**About this task**
Return, without anything added, the lines from the one containing "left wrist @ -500" through the end of the entries below, exactly as written.

╭─ Record excerpts

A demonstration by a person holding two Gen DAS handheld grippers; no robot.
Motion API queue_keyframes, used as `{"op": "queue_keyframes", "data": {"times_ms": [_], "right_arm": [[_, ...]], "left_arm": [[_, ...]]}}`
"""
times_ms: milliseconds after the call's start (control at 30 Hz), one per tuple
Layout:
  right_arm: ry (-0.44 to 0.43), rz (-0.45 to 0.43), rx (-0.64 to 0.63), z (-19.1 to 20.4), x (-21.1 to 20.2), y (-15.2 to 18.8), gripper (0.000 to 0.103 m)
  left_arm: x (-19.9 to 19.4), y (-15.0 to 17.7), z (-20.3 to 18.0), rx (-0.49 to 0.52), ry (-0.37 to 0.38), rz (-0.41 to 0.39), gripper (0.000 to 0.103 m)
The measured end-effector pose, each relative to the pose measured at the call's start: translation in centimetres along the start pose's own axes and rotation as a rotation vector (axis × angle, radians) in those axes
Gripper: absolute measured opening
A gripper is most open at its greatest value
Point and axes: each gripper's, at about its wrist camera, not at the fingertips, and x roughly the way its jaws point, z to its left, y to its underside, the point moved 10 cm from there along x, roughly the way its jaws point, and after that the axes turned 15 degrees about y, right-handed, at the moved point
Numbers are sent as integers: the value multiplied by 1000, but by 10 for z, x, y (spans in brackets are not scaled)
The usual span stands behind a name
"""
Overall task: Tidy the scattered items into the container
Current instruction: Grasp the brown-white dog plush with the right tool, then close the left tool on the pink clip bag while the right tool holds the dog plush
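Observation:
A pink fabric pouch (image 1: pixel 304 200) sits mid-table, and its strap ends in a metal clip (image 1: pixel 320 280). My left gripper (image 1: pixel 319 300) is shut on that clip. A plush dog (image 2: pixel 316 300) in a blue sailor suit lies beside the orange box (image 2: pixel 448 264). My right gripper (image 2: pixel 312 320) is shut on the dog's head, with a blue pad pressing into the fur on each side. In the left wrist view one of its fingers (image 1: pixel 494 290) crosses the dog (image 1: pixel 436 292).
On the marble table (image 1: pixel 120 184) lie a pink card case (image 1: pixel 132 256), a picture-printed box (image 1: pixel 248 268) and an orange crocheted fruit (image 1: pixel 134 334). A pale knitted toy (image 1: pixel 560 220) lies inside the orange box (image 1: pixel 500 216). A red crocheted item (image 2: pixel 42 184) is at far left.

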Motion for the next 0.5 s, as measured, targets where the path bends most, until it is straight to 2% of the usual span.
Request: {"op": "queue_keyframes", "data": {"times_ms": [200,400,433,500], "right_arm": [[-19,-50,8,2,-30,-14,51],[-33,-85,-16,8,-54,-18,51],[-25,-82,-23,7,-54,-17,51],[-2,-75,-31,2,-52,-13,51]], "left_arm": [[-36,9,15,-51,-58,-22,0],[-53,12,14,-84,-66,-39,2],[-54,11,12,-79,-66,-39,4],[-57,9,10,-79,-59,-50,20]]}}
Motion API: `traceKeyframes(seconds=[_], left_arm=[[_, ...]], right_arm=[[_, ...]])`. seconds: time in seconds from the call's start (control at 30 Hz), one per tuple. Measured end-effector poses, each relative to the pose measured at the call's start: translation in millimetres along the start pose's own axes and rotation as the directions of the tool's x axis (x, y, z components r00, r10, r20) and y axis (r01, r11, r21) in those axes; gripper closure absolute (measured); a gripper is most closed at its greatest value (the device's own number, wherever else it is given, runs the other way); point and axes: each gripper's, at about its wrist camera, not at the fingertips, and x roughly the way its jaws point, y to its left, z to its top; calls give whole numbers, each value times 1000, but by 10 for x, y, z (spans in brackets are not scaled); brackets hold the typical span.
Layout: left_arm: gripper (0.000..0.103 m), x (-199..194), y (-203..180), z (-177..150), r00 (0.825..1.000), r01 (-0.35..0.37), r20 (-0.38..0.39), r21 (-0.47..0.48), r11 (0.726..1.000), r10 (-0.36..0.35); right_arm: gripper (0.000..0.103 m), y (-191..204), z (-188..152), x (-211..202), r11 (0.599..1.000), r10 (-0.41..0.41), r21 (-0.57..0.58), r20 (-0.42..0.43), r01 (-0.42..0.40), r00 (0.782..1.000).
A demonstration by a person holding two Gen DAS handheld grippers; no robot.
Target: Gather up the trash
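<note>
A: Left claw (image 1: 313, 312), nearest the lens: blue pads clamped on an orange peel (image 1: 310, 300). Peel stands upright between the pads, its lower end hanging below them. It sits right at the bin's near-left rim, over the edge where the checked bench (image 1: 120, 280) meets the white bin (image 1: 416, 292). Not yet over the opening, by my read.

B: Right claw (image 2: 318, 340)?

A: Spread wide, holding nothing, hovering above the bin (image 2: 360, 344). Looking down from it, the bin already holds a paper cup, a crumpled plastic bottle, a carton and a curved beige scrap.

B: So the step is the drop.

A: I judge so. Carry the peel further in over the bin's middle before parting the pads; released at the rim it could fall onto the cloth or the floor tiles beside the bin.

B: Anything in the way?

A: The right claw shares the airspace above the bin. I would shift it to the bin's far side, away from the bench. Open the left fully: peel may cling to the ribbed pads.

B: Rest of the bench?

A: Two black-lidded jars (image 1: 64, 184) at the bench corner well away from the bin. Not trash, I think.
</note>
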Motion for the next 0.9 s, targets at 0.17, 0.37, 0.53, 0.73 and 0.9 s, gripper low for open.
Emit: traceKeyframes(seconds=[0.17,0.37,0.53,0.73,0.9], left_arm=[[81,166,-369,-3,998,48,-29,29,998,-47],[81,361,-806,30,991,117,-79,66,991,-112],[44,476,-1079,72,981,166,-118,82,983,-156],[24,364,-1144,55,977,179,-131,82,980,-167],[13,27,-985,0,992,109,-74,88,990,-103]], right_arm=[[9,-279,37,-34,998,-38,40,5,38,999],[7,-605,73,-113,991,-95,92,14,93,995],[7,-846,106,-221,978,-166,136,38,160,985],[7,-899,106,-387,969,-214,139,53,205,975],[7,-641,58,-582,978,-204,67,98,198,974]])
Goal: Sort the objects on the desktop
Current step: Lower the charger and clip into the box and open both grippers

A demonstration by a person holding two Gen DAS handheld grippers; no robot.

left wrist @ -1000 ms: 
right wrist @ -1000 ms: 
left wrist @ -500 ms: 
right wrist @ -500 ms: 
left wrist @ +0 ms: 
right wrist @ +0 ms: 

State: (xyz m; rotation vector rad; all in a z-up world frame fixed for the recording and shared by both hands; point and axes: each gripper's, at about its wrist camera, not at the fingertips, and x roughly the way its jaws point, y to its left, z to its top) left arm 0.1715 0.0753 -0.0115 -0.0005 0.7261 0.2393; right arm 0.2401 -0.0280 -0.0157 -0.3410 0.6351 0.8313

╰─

**Exercise result**
left wrist @ -500 ms: 
right wrist @ -500 ms: 
left wrist @ +0 ms: 
right wrist @ +0 ms: 

State: (xyz m; rotation vector rad; all in a z-up world frame fixed for the recording and shared by both hands; point and axes: each gripper's, at about its wrist camera, not at the fingertips, and x roughly the way its jaws point, y to its left, z to its top) left arm 0.1715 0.0753 -0.0115 -0.0005 0.7261 0.2393; right arm 0.2401 -0.0280 -0.0157 -0.3410 0.6351 0.8313

There is no more to the answer.